**** RECORDS FOR THIS TASK ****

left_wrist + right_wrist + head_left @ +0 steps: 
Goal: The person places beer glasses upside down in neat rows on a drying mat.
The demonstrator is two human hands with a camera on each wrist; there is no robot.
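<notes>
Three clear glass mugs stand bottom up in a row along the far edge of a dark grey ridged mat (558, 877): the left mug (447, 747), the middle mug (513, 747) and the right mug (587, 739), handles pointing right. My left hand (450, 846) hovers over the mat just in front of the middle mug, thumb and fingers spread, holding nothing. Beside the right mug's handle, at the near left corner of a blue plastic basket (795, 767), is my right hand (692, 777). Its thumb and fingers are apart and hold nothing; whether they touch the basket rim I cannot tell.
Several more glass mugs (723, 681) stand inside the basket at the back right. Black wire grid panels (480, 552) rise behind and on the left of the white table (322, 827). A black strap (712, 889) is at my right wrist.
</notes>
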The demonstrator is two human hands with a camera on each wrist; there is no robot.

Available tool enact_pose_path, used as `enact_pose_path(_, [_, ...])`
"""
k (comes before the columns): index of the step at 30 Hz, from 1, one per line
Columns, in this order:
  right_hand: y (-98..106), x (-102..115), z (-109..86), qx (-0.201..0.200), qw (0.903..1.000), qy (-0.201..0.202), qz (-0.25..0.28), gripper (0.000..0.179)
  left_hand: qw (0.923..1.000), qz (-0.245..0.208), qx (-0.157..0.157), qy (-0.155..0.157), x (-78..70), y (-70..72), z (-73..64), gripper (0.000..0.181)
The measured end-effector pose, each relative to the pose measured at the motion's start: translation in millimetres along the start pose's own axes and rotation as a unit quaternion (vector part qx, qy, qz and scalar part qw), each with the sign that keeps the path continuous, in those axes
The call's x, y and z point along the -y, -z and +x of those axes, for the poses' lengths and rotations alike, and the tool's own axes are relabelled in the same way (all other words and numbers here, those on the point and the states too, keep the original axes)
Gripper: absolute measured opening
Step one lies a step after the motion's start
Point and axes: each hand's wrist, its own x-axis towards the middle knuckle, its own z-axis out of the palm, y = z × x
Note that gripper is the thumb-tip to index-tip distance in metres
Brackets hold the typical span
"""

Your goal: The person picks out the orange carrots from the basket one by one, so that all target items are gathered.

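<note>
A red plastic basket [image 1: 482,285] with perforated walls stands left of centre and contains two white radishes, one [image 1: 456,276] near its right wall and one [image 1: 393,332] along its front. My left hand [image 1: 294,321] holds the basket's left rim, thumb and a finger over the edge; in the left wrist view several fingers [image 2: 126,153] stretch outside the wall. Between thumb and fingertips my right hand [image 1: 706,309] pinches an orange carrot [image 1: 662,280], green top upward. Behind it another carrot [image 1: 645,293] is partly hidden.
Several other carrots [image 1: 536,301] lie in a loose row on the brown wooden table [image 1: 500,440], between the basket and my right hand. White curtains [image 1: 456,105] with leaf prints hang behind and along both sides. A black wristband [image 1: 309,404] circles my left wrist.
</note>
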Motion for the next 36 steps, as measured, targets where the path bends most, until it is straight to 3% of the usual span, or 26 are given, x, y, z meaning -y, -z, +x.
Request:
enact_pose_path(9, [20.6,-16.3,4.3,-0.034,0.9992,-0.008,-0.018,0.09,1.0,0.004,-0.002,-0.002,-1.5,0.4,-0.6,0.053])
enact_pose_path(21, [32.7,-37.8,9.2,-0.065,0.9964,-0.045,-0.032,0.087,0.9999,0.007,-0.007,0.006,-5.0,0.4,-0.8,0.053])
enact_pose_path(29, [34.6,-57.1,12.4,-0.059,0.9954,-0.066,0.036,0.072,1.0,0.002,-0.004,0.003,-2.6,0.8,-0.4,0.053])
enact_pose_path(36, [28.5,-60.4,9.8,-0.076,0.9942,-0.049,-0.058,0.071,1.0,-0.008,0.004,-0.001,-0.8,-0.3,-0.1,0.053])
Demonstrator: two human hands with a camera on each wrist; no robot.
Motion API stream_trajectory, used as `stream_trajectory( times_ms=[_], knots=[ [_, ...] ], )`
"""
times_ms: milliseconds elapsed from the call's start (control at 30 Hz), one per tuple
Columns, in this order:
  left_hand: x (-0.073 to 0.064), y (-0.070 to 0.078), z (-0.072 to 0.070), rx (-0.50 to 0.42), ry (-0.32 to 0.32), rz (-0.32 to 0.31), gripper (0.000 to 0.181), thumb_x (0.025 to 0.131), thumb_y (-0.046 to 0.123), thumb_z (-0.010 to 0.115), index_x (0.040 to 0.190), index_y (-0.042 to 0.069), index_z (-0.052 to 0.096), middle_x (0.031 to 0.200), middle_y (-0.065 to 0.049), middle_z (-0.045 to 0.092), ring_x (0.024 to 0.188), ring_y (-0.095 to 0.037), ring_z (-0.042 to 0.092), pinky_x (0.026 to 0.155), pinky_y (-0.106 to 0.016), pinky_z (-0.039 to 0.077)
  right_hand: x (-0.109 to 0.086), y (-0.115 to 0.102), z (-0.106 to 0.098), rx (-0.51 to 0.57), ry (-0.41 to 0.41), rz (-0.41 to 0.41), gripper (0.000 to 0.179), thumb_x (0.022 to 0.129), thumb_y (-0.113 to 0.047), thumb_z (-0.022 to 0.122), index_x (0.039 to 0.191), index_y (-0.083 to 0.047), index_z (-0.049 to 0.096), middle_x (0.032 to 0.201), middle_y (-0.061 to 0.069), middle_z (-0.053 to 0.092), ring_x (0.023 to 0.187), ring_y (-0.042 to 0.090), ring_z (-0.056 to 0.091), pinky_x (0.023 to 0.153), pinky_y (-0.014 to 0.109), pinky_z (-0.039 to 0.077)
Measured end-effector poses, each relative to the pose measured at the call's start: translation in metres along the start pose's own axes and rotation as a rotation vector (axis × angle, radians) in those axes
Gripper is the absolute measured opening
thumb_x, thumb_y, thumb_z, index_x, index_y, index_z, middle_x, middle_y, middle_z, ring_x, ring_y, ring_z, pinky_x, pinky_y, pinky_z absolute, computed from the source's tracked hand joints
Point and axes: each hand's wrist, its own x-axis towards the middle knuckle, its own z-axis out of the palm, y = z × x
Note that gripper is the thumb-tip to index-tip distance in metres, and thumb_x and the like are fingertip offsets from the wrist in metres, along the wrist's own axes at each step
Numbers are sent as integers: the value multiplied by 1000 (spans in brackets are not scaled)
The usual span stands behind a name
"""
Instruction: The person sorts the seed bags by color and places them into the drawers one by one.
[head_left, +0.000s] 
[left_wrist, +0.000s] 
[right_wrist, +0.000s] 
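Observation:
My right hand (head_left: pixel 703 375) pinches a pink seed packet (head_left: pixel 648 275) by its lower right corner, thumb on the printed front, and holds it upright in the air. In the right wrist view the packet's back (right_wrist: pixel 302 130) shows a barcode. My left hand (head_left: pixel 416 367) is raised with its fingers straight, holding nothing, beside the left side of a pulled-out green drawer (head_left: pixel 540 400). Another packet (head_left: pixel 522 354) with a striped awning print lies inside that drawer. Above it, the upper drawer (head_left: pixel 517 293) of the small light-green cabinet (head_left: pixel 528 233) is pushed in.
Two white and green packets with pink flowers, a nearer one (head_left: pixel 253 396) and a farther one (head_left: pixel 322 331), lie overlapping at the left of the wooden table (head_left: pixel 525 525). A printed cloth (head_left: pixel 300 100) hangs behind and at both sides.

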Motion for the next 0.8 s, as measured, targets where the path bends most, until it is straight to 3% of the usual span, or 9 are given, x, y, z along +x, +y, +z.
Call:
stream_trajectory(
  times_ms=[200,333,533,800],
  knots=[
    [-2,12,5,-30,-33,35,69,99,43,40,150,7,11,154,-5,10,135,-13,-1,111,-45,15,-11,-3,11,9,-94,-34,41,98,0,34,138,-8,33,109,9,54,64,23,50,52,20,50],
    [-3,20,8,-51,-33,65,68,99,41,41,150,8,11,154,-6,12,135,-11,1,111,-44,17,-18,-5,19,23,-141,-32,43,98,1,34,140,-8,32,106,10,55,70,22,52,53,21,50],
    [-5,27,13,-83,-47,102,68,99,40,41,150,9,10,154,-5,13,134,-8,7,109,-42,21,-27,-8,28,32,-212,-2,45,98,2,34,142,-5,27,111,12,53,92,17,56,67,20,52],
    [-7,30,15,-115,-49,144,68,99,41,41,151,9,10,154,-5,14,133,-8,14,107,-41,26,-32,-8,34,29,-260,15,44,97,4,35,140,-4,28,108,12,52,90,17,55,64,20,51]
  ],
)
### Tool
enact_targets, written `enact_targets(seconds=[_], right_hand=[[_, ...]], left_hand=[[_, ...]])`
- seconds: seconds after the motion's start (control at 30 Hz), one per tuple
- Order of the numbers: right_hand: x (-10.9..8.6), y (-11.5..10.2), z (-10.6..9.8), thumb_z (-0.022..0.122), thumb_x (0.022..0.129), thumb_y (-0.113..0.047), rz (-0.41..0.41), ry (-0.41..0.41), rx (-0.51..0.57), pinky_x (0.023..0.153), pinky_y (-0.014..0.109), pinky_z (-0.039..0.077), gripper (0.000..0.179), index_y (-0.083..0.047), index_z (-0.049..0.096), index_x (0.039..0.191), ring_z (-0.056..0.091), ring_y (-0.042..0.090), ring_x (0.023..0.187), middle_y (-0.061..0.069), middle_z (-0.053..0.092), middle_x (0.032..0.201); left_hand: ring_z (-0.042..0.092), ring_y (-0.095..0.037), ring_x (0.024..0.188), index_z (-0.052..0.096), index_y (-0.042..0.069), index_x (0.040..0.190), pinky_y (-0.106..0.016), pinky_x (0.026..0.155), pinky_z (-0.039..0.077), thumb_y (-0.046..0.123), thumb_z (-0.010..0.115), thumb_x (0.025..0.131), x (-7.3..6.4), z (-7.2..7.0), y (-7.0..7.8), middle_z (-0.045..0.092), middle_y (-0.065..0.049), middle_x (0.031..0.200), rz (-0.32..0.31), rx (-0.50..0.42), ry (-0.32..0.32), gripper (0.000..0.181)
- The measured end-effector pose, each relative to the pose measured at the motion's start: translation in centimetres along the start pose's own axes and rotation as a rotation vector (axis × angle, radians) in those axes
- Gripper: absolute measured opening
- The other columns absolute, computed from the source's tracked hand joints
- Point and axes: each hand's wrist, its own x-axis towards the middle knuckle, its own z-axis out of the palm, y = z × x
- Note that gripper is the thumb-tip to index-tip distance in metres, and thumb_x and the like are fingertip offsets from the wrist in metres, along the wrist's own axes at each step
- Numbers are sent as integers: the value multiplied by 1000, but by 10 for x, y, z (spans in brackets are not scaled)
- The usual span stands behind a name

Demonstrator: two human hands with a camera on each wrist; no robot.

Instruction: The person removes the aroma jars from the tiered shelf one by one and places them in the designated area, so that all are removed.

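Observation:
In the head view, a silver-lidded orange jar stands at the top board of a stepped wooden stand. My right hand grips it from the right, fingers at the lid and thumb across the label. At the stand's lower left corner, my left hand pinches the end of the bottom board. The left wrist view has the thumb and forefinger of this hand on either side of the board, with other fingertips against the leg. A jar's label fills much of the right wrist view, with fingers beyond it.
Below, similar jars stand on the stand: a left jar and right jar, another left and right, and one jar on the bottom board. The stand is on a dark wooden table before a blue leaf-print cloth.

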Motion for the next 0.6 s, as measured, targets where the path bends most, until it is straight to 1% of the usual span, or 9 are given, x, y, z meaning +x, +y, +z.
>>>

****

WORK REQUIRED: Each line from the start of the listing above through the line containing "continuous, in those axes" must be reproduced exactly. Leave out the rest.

SOLUTION FOR THIS TASK:
left_wrist + right_wrist + head_left @ +0 steps: 
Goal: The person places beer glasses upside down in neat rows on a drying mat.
The demonstrator is two human hands with a camera on each wrist; there is no robot.
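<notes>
Three clear glass mugs stand bottom up in a row along the far edge of a dark grey ridged mat (558, 877): the left mug (447, 747), the middle mug (513, 747) and the right mug (587, 739), handles pointing right. My left hand (450, 846) hovers over the mat just in front of the middle mug, thumb and fingers spread, holding nothing. Beside the right mug's handle, at the near left corner of a blue plastic basket (795, 767), is my right hand (692, 777). Its thumb and fingers are apart and hold nothing; whether they touch the basket rim I cannot tell.
Several more glass mugs (723, 681) stand inside the basket at the back right. Black wire grid panels (480, 552) rise behind and on the left of the white table (322, 827). A black strap (712, 889) is at my right wrist.
</notes>
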The demonstrator is two human hands with a camera on each wrist; there is no robot.

Available tool enact_pose_path, used as `enact_pose_path(_, [_, ...])`
"""
k (comes before the columns): index of the step at 30 Hz, from 1, one per line
Columns, in this order:
  right_hand: y (-98..106), x (-102..115), z (-109..86), qx (-0.201..0.200), qw (0.903..1.000), qy (-0.201..0.202), qz (-0.25..0.28), gripper (0.000..0.179)
  left_hand: qw (0.923..1.000), qz (-0.245..0.208), qx (-0.157..0.157), qy (-0.155..0.157), x (-78..70), y (-70..72), z (-73..64), gripper (0.000..0.181)
The measured end-effector pose, each relative to the pose measured at the motion's start: translation in millimetres along the start pose's own axes and rotation as a unit quaternion (vector part qx, qy, qz and scalar part qw), each with the sign that keeps the path continuous, in those axes

With this, the answer is complete.